From: "NeilBrown" <neilb@xxxxxxx>
To: "Xiao Ni" <xni@xxxxxxxxxx>
Cc: "Joe Lawrence" <joe.lawrence@xxxxxxxxxxx>, linux-raid@xxxxxxxxxxxxxxx, "Bill Kuzeja" <william.kuzeja@xxxxxxxxxxx>
Sent: Monday, February 2, 2015 2:36:01 PM
Subject: Re: RAID1 removing failed disk returns EBUSY
On Thu, 29 Jan 2015 07:14:16 -0500 (EST) Xiao Ni <xni@xxxxxxxxxx> wrote:
----- Original Message -----
From: "NeilBrown" <neilb@xxxxxxx>
To: "Xiao Ni" <xni@xxxxxxxxxx>
Cc: "Joe Lawrence" <joe.lawrence@xxxxxxxxxxx>,
linux-raid@xxxxxxxxxxxxxxx, "Bill Kuzeja" <william.kuzeja@xxxxxxxxxxx>
Sent: Thursday, January 29, 2015 11:52:17 AM
Subject: Re: RAID1 removing failed disk returns EBUSY
On Sun, 18 Jan 2015 21:33:50 -0500 (EST) Xiao Ni <xni@xxxxxxxxxx> wrote:
----- Original Message -----
From: "Joe Lawrence" <joe.lawrence@xxxxxxxxxxx>
To: "Xiao Ni" <xni@xxxxxxxxxx>
Cc: "NeilBrown" <neilb@xxxxxxx>, linux-raid@xxxxxxxxxxxxxxx, "Bill
Kuzeja" <william.kuzeja@xxxxxxxxxxx>
Sent: Friday, January 16, 2015 11:10:31 PM
Subject: Re: RAID1 removing failed disk returns EBUSY
On Fri, 16 Jan 2015 00:20:12 -0500
Xiao Ni <xni@xxxxxxxxxx> wrote:
Hi Joe
Thanks for reminding me.

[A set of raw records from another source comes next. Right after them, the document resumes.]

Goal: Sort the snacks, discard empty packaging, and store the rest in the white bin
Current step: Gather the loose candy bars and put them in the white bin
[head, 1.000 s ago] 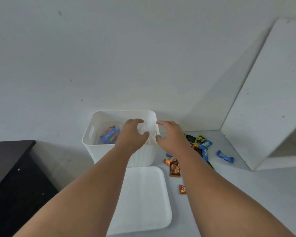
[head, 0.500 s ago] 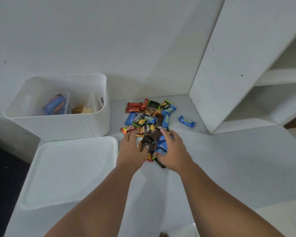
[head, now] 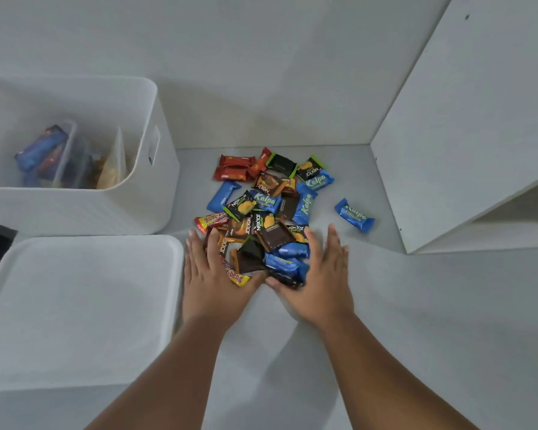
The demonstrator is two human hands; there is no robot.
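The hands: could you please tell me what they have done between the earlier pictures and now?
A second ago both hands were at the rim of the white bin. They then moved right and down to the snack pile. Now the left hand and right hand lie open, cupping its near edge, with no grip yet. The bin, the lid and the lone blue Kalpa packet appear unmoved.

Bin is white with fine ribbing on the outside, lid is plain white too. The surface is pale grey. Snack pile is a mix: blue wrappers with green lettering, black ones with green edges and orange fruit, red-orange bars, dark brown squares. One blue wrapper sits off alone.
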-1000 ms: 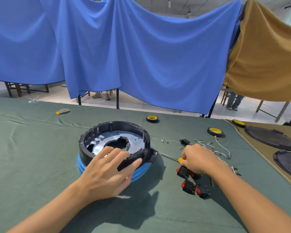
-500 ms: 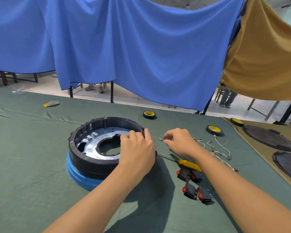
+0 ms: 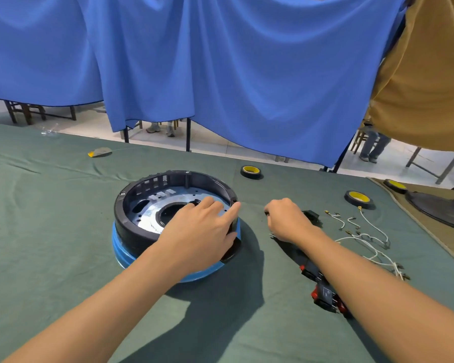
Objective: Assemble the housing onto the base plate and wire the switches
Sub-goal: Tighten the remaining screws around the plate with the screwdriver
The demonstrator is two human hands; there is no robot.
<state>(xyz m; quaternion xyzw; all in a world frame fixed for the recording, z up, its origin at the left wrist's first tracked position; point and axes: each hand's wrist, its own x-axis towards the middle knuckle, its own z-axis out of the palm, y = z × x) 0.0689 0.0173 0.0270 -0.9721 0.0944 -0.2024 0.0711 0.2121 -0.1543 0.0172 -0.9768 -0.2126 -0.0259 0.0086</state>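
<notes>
- Head view: I see the black ring-shaped housing (image 3: pixel 131 216) sitting over the silver base plate (image 3: pixel 152 218), the pair perched on a blue round stand (image 3: pixel 119 248) on the green-clothed table (image 3: pixel 50 231).
- My operator's left hand (image 3: pixel 202 231) lies across the housing's right rim, unclenched, with straight fingers reaching over onto the plate, the forefinger on the rim and the thumb against the outer wall.
- The right hand (image 3: pixel 286 221) is down at the cloth just right of the housing, apart from it, fingers curled under with knuckles towards me. Whether it pinches anything I cannot tell from here.
- Red-and-black switches (image 3: pixel 323 292) lie on the cloth partly under the right forearm, unwired.
- White wires (image 3: pixel 372 231) with metal terminals are scattered to the right of that hand, and a small black part (image 3: pixel 311 214) sits just behind it.
- Two rolls of black tape with yellow cores, (image 3: pixel 250 172) and (image 3: pixel 358 199), rest farther back; a third (image 3: pixel 395 186) is on the tan cloth beside dark round covers (image 3: pixel 443 210).
</notes>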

I didn't do that. Now it can remove
successfully after writing
"idle" to sync_action.
I thought wrongly that the patch referenced in this mail is
fixed
for
the problem.
So it sounds like even with 3.18 and a new mdadm, this bug still
persists?
-- Joe
--
Hi Joe
I'm a little confused now. Does the patch
45eaf45dfa4850df16bc2e8e7903d89021137f40 from linux-stable
resolve the problem?
My environment is:
[root@dhcp-12-133 mdadm]# mdadm --version
mdadm - v3.3.2-18-g93d3bd3 - 18th December 2014 (this is the newest
upstream)
[root@dhcp-12-133 mdadm]# uname -r
3.18.2
My steps are:
[root@dhcp-12-133 mdadm]# lsblk
sdb 8:16 0 931.5G 0 disk
└─sdb1 8:17 0 5G 0 part
sdc 8:32 0 186.3G 0 disk
sdd 8:48 0 931.5G 0 disk
└─sdd1 8:49 0 5G 0 part
[root@dhcp-12-133 mdadm]# mdadm -CR /dev/md0 -l1 -n2 /dev/sdb1
/dev/sdd1
--assume-clean
mdadm: Note: this array has metadata at the start and
may not be suitable as a boot device. If you plan to
store '/boot' on this device please ensure that
your boot-loader understands md/v1.x metadata, or use
--metadata=0.90
mdadm: Defaulting to version 1.2 metadata
mdadm: array /dev/md0 started.
Then I unplug the disk.
[root@dhcp-12-133 mdadm]# lsblk
sdc 8:32 0 186.3G 0 disk
sdd 8:48 0 931.5G 0 disk
└─sdd1 8:49 0 5G 0 part
└─md0 9:0 0 5G 0 raid1
[root@dhcp-12-133 mdadm]# echo faulty >
/sys/block/md0/md/dev-sdb1/state
[root@dhcp-12-133 mdadm]# echo remove >
/sys/block/md0/md/dev-sdb1/state
-bash: echo: write error: Device or resource busy
[root@dhcp-12-133 mdadm]# echo idle > /sys/block/md0/md/sync_action
[root@dhcp-12-133 mdadm]# echo remove >
/sys/block/md0/md/dev-sdb1/state
I cannot reproduce this - using linux 3.18.2. I'd be surprised if mdadm
version affects things.
Hi Neil
I'm very curious, because it can reproduce in my machine 100%.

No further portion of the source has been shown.